簡易課税は、2年前の年度の課税売上高が5,000万円以下の小規模事業者向けの簡便法で、仕入れで預けた消費税は集計しないで、売り上げから一定割合で預けたであろう消費税を概算で計算して消費税額を計算します。
社会福祉法人は、非課税売上が多く課税売上が少ない特徴から簡易課税を選択している法人が多い印象です。
(2)個別対応方式か一括比例配分方式
原則課税となった場合に、仕入れ税額控除は2つの計算パターンがあります。
個別対応方式は、細かく計算する方法で、一括比例配分方式はざっくり計算する方法です。個別対応方式の方が税制上有利になりますが、一括比例配分方式の方が事務は簡単です。

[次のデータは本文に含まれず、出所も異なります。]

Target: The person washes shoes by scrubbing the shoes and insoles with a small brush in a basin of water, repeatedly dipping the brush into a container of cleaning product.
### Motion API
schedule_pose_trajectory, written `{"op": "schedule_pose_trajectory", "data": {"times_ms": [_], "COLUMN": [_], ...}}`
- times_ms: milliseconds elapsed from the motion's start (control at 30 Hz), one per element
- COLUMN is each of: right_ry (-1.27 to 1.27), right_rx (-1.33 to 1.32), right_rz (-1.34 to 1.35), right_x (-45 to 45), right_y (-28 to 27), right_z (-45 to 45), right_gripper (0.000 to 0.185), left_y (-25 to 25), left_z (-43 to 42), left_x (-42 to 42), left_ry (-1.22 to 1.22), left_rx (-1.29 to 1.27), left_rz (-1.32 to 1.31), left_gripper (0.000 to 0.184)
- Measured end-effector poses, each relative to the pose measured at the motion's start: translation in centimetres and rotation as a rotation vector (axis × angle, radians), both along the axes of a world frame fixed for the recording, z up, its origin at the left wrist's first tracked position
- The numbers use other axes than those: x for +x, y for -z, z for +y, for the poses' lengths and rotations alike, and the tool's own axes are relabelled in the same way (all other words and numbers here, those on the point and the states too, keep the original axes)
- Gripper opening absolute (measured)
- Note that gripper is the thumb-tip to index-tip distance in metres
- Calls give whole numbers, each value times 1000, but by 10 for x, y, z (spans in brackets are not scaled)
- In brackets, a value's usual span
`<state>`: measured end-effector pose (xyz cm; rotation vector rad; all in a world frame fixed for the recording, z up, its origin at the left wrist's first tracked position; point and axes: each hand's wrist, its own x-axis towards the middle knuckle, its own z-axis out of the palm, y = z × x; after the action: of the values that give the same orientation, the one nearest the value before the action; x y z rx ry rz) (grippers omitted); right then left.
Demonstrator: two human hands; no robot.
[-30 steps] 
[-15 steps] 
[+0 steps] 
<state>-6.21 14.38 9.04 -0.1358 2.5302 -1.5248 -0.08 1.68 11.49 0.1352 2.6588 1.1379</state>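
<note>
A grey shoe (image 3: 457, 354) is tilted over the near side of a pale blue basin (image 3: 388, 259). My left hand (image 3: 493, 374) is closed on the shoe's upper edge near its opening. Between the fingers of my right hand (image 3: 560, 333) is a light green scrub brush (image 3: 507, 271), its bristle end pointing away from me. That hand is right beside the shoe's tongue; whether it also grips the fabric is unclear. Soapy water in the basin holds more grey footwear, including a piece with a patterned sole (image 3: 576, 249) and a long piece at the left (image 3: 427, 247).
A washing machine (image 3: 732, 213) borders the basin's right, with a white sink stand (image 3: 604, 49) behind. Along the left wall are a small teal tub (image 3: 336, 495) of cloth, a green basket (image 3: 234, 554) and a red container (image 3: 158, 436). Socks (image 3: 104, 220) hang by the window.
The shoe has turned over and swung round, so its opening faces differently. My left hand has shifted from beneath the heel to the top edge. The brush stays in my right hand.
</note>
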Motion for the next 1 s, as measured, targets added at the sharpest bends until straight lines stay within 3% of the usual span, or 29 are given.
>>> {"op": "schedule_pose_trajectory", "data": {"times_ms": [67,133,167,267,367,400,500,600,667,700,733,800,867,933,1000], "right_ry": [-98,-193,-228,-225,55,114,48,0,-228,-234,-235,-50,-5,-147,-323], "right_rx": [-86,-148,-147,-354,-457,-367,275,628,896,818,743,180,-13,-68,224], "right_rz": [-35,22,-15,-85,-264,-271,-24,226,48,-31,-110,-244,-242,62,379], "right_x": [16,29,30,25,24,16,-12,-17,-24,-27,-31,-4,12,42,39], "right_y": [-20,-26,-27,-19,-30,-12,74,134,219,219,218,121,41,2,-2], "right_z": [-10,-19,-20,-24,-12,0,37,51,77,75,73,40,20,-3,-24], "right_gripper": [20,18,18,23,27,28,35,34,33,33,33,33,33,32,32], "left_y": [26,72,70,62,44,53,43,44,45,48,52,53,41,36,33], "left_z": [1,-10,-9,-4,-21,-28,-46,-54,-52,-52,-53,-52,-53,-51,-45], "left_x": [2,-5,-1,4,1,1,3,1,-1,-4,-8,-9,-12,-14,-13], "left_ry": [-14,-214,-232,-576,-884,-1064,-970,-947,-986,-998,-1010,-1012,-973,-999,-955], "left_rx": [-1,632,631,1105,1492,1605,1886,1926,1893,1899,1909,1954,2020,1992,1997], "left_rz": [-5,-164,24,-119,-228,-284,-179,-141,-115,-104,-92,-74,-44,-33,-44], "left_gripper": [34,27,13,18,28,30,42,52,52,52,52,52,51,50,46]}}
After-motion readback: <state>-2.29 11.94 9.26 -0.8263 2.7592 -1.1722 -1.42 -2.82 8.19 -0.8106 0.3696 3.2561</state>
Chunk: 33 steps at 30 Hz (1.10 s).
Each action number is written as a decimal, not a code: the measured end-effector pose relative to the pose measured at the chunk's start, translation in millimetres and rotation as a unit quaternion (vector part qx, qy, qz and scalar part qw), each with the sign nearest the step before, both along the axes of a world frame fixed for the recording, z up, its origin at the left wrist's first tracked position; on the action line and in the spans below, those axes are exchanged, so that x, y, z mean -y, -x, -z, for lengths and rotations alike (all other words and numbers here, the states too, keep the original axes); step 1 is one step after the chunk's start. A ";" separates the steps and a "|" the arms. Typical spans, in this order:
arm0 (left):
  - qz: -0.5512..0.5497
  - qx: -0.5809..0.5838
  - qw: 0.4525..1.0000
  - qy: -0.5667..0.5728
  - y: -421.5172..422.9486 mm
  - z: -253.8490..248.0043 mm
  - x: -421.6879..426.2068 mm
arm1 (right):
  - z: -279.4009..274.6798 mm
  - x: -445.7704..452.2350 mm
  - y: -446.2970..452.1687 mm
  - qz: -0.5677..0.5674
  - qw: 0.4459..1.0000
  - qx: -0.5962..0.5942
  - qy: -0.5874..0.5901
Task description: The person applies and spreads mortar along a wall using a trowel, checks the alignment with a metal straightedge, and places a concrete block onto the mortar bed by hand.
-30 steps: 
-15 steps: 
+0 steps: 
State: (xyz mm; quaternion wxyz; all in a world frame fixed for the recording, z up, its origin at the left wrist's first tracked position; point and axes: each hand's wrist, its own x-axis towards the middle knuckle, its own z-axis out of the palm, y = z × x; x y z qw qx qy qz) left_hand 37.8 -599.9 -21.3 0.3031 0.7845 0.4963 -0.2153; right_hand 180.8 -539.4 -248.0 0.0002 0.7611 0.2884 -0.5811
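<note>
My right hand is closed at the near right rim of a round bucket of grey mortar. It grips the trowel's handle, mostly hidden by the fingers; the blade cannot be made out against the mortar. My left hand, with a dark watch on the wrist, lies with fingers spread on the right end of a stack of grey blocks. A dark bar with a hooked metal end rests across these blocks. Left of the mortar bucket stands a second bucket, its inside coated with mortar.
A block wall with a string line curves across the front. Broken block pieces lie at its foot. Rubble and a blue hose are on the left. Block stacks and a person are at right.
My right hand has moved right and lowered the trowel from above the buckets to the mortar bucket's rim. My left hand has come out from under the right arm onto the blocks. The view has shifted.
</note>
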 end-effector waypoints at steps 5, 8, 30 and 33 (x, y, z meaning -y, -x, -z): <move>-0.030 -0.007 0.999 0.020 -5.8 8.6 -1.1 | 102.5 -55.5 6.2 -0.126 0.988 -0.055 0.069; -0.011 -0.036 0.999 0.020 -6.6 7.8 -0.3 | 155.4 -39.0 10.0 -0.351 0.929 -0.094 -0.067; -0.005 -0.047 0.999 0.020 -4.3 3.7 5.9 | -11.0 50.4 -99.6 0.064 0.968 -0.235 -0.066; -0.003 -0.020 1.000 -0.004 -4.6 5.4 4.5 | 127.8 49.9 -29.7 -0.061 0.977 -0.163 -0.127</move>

社会福祉法人は、課税売上高が少なく税額が少ない法人が多いことから、一括比例配分方式を選択している法人が多い印象です。
社会福祉法人にとっての落とし穴
社会福祉法人が誤解しやすい事例を紹介します。
例えば、株式会社が税抜き2億円で新たに施設を建設した場合、自己資金でも借入でも、寄付金でも補助金でも財源は関係なく、10%の2千万円が仕入れ税額控除の対象になります。

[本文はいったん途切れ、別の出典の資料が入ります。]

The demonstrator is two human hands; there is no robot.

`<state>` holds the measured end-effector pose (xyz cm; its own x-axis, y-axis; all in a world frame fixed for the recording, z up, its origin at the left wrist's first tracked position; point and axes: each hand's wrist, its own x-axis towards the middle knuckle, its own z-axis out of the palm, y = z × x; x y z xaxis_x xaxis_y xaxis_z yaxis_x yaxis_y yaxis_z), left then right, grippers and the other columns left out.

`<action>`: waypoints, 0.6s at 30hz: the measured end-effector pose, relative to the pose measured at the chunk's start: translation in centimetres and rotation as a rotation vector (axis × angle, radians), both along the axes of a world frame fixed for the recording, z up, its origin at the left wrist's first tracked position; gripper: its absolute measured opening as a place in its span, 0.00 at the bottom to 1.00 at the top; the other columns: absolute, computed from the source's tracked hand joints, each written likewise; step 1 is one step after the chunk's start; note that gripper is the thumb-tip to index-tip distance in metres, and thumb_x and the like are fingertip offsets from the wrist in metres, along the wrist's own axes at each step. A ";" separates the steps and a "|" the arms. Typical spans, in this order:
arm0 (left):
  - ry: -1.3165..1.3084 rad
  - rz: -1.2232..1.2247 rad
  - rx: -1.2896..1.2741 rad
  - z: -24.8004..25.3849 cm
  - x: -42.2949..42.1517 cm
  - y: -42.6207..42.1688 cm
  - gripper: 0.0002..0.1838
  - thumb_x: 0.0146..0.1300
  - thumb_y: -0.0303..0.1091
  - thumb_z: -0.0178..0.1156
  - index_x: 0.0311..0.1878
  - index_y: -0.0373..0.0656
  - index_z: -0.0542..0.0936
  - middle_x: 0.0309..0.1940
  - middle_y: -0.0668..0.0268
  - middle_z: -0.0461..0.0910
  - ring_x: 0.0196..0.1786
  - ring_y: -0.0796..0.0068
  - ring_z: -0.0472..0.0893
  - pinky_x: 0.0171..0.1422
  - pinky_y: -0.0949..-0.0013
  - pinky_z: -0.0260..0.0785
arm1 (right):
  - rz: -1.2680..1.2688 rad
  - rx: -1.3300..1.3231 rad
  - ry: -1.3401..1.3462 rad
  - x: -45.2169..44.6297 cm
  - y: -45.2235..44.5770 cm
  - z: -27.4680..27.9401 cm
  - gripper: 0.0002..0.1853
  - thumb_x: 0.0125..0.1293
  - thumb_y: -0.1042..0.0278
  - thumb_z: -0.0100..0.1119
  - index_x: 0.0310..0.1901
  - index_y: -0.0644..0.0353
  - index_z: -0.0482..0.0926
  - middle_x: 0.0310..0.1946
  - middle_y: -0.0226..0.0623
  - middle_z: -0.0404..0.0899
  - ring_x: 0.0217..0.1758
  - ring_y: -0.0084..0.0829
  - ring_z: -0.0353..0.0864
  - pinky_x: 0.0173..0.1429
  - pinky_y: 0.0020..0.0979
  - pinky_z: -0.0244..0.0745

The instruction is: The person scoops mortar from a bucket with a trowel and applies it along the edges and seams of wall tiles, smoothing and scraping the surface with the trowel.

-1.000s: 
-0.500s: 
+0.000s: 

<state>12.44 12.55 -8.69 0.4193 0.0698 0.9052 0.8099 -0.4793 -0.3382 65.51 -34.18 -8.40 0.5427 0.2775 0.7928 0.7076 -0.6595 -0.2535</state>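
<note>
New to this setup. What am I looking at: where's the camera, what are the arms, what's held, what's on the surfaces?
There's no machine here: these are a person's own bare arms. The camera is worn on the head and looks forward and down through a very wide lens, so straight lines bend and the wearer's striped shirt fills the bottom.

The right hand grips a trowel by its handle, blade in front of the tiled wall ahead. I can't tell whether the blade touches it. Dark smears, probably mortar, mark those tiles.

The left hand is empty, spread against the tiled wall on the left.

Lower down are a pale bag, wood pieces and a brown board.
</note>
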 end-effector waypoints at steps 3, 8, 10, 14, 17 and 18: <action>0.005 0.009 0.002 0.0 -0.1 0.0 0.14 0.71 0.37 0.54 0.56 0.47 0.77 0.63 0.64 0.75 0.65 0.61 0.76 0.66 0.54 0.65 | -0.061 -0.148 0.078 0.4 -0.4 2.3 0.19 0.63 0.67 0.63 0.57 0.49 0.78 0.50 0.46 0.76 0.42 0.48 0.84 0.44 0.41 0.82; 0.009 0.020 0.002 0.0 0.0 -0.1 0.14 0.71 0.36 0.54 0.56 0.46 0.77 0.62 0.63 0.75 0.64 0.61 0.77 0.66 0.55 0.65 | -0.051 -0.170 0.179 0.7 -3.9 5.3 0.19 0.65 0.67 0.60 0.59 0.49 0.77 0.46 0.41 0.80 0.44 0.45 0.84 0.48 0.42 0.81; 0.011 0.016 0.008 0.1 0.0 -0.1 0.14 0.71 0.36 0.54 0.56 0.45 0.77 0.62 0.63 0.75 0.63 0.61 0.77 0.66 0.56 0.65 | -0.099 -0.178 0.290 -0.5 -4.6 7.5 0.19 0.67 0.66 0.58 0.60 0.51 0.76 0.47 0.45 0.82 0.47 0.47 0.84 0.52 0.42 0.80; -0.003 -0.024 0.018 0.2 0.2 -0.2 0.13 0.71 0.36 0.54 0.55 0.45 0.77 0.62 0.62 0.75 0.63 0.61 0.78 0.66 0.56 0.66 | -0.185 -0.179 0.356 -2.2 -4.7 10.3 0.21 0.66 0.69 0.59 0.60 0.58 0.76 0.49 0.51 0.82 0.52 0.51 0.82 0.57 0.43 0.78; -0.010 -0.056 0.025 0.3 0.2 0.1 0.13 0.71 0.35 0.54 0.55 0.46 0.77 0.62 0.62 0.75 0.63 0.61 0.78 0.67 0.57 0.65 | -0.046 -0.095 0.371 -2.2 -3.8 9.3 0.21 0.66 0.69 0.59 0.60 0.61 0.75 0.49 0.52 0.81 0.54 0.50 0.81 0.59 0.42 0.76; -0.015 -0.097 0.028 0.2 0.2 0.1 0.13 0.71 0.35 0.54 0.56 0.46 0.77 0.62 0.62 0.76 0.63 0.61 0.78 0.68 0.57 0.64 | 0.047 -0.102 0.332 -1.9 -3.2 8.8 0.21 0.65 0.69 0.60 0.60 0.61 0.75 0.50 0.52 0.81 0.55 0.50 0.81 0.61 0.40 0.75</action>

申告の内容によっては2千万全額でないにしても、大部分は税額を減らすか還付されますので、その年度の消費税はいつもより格段に少なくなります。
この経験を前提に、社会福祉法人が設備投資をして、納税者がワクワクしながら申告書を見ると、例年同様の消費税額が計算されていてガッカリします。
或いは、規定を知らずに控除してしまって、喜んでいたら、申告後に税務署から電話がかかってきて、申告の内容が間違えているので修正申告して追加納付して下さいと言われ困惑します。
そんなはずはないと、クライアントから会計事務所が問い詰められますが、会計事務所の担当もきちんと説明できずに信用を失うというのがお約束のトラブルパターンです。
社会福祉法人の設備投資は、通常、寄付金か施設整備補助金を財源に建設されます。自己資金はごく一部の場合が多いです。
納税者が社会福祉法人の場合、特定収入の調整計算という特別な規定があり、寄付金や補助金を財源にした仕入れは、一旦は仕入れ税額控除の対象にしますが、事後的にその効果を取り消します。
したがって、自己資金部分しか仕入れ税額控除の対象になりません。

まとめ
社会福祉法人と消費税の関係性にフォーカスして基本事項を解説しました。
社会福祉法人の皆さんにとっては、課税領域が狭いため、株式会社よりも影響が少ないものの、税率が年々上昇していることから、無視できないレベルに達しています。
消費税は「取引課税」ですので、取引ごとに課税関係を判断しなければならず、税理士にとっても事故が一番多い税目です。
「取引課税」ということは、実務上、会計ソフトの日々の仕訳に正確に税コードを付せるか否かが最も重要になります。会計ソフトに基本設定されている税コードが必ずしも正しいとは限りません。
毎月の仕訳パターンは決まっています。少しでも良いので、「何故」に興味をもって業務を進めて頂ければ、個人のスキルだけでなく、法人全体のコスト削減に役立つと思います。
法令は、知らないと有利規定が使えず、結果的に損をすることがあります。
税率が変わると有利不利の判定結果も変わります。昔は有利だったものが現在有利だとは限りません。
自法人で消費税の申告書を作成している法人は、何年かに一度、専門の税理士に申告内容を点検してもらうことをお勧めします。
法人の内外ともにトラブルの多い消費税。社会福祉法人の皆さんにとって、少しでも理解につながれば幸いです。